There were seven trustees on the public school board, but only four posts were open - three of the positions were already filled: W H Alexander, E T Bishop, and William Rea had all been elected to two-year terms in 1920 and were still in office.

The same was true on the separate board. Only four posts were open - J Cormack, J J Murray, and Joseph Gariépy were continuing.

The 1921 election was the first in which a woman - Izena Ross - was elected to city council.

==Voter turnout==

Out of 33256 eligible voters, 10,943 cast ballots, for a voter turnout of 32.8%. (The vote count is much higher than that because each voter could cast up to seven votes in the aldermanic election.)

==Results==

- bold indicates elected
- italics indicate incumbent
- South Side, where data is available, indicates representative for Edmonton's South Side, with a minimum South Side representation instituted after the city of Strathcona, south of the North Saskatchewan River, amalgamated with Edmonton on February 1, 1912.

===Mayor===

| Party |  | Candidate | Votes | % |
|---|---|---|---|---|
|  | Citizens' League | David Duggan | 7,011 | 66.87% |
|  | Independent | William Campbell McArthur | 3,227 | 30.78% |
|  | Independent | Albert Stimmel | 246 | 2.35% |

===Aldermen===
Block Voting was used to elect the city councillors (aldermen). Each voter could cast up to seven votes.
About 63,000 votes were cast in this election by about 10,000 voters.
The Civic Government Association ran seven candidates and received the largest block of votes. But only its most popular candidate received support from a majority of voters. His supporters did not mark all their other six votes for CGA candidates and only six but not seven on the slate were elected.

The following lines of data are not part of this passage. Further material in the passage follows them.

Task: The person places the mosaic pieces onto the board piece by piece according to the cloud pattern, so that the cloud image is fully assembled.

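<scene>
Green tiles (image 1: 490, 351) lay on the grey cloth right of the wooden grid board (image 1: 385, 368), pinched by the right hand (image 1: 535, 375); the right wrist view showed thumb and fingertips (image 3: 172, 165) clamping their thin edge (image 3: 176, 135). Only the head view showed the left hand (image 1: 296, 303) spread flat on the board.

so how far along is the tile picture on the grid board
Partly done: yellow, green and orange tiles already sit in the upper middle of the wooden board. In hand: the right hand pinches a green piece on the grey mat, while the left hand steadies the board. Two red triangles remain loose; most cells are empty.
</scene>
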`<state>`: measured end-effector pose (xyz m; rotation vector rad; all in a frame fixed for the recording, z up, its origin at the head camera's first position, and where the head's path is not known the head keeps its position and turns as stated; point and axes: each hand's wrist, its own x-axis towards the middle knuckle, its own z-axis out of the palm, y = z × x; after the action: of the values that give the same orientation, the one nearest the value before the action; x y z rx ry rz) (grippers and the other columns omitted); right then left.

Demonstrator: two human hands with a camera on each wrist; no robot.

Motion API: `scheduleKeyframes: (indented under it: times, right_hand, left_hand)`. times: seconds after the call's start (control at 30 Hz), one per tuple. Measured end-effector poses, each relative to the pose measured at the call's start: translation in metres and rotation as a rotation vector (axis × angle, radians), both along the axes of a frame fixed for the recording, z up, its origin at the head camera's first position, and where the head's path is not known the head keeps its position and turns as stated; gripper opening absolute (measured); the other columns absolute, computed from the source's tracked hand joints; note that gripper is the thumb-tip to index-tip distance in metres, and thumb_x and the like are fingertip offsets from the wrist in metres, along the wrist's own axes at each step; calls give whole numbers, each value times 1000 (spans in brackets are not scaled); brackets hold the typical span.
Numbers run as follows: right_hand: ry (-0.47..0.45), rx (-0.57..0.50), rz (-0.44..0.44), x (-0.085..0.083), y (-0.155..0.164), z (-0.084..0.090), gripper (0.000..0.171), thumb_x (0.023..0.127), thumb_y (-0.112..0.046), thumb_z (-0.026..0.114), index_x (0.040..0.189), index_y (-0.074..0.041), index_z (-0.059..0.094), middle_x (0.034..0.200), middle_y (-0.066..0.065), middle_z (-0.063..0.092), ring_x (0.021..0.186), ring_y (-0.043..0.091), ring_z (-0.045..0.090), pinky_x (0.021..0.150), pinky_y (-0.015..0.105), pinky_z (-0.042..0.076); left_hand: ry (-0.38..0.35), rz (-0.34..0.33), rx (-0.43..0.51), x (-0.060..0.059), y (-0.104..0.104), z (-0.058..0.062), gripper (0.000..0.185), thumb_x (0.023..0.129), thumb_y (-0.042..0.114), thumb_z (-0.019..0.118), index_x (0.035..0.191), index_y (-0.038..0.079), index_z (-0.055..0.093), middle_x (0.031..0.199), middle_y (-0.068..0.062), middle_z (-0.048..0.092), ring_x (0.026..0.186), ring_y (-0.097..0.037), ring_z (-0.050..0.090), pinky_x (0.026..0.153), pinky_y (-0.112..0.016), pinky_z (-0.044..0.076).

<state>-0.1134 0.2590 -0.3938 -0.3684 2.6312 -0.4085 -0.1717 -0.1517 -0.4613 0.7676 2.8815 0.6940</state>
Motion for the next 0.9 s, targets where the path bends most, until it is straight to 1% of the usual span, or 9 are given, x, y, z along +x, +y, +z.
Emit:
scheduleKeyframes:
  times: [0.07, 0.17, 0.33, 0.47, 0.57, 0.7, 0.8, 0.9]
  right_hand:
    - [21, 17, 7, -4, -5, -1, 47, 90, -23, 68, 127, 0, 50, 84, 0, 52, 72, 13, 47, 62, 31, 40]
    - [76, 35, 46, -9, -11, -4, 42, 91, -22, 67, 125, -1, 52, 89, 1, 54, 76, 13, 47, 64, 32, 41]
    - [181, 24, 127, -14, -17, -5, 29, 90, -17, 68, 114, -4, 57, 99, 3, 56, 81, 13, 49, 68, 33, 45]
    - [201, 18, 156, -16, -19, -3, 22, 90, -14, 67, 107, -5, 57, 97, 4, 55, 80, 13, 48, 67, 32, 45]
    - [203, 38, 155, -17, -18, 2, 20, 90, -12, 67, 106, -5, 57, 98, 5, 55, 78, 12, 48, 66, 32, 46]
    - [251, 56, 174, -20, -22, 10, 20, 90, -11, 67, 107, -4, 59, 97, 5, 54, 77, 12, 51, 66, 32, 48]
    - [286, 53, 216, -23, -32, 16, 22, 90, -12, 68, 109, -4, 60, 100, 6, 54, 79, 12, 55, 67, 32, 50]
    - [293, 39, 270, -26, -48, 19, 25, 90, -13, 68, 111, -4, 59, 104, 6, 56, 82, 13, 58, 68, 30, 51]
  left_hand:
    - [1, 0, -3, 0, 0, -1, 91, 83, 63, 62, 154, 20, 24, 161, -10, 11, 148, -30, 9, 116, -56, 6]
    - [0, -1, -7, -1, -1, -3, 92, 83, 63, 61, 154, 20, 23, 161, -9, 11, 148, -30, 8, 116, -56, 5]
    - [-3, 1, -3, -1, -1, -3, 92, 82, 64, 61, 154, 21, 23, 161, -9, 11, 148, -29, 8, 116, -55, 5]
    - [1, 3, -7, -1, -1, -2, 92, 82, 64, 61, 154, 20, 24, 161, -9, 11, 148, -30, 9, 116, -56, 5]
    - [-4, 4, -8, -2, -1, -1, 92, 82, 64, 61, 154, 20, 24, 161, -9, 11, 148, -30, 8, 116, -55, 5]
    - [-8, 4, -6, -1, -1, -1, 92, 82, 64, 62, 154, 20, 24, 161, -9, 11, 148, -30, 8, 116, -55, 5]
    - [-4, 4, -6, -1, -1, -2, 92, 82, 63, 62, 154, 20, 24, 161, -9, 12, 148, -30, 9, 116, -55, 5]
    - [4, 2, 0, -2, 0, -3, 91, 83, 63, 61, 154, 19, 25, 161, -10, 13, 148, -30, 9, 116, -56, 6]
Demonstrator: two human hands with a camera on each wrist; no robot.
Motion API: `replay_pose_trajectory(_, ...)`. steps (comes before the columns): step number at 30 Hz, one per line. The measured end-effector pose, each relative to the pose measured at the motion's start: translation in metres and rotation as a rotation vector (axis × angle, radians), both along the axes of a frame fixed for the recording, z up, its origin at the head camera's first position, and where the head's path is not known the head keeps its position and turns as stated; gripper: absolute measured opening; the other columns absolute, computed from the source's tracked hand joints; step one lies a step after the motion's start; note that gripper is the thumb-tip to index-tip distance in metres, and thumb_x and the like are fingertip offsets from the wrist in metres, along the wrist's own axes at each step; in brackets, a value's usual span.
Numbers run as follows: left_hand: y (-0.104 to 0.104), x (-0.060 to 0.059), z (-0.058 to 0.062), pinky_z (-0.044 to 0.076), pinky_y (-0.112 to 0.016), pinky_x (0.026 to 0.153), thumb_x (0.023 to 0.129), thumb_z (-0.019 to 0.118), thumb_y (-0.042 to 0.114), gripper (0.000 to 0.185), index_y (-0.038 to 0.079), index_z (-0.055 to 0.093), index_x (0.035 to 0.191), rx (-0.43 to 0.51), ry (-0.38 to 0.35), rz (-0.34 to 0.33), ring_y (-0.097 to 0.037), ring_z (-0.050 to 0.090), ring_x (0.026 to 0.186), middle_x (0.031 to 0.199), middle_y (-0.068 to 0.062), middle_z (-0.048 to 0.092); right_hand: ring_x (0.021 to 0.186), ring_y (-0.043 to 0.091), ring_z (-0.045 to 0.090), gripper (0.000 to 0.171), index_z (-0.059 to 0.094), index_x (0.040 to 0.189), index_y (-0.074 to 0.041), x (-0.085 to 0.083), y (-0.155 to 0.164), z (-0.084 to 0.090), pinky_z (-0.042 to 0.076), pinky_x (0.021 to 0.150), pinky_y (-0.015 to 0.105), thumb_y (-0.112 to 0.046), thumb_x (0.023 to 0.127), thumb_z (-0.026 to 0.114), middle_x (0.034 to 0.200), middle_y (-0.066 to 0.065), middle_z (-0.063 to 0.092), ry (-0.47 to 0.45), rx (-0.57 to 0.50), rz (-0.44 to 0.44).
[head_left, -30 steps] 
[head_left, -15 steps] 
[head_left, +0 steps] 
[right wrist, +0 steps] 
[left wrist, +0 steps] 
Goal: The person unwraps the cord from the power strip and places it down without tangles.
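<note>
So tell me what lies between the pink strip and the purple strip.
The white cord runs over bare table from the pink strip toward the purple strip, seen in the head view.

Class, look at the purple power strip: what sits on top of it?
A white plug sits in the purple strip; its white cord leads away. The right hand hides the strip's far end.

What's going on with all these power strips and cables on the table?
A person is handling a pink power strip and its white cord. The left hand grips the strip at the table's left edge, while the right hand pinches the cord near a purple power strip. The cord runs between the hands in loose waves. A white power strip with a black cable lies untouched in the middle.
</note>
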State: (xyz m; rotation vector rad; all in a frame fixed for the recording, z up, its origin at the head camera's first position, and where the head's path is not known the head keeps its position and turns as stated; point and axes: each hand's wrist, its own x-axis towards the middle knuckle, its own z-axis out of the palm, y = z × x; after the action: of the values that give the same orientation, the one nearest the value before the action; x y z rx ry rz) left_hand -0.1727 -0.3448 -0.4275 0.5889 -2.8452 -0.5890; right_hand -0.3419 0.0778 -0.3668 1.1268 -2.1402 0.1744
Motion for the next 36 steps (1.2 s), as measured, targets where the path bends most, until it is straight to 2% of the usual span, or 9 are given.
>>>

Izena Ross, elected in 1921, was the first woman to run for a seat on the Edmonton city council. Her vote tally, showing support from about a third of the voters, was enough to win a seat.

Due to the guaranteed southside representation, southsiders Malone and Pratt were given two-year terms, although Pratt was less popular than northsiders Ross and Blatchford who were elected to one-year terms. Pratt lived at 11132 87th Avenue

| Party |  | Candidate | Votes |
|---|---|---|---|
|  | Citizens' League | Charles Weaver | 5,814 |
|  | Dominion Labour Party | James East | 4,968 |
|  | Citizens' League | Thomas Malone (South Side) | 4,685 |
|  | Citizens' League | Ambrose Bury | 4,673 |
|  | Citizens' League | Kenneth Alexander Blatchford | 4,277 |
|  | Citizens' League | Izena Ross | 3,341 |
|  | Citizens' League | Bickerton Pratt (South Side) | 3,256 |
|  | Independent | Lyman Theophilus Barclay | 3,119 |
|  | Dominion Labour Party | James Findlay | 3,112 |
|  | Dominion Labour Party | E. E. Hyde | 2,991 |
|  | Independent | Archie Rendell | 2,562 |
|  | Independent | A. Boileau | 2,322 |
|  | Independent | S. D. Walker | 1,585 |
|  | Independent Labour Party | George L. Ritchie | 1,501 |
|  | Citizens' League | L. T. Murray | 1,486 |
|  | Independent | Mrs. A. S. Taylor | 1,324 |
|  | Independent Labour Party | Mary Cantin | 1,095 |
|  | Independent Labour Party | J. E. White | 982 |
|  | Independent | Hyman King | 936 |

===Public school trustees===

| Party |  | Candidate | Votes |
|---|---|---|---|
|  | Dominion Labour Party | Samuel Barnes | 4,652 |
|  | Citizens' League | Ralph Bellamy | 4,512 |
|  | Dominion Labour Party | Frank Scott | 4,381 |
|  | Citizens' League | Alex C. Grant | 4,172 |
|  | Dominion Labour Party | Frank Crang (South Side) | 3,951 |
|  | Citizens' League | Oscar F. Strong | 3,810 |
|  | Citizens' League | W. H. Speer | 3,523 |
|  | Dominion Labour Party | Raymond C. Ghostley | 3,215 |

Under the minimum South Side representation rule, Crang was elected over Grant.

===Separate (Catholic) school trustees===

F A French (South Side), Paul Jenvrin, Thomas Magee, and Joseph Henri Picard were acclaimed.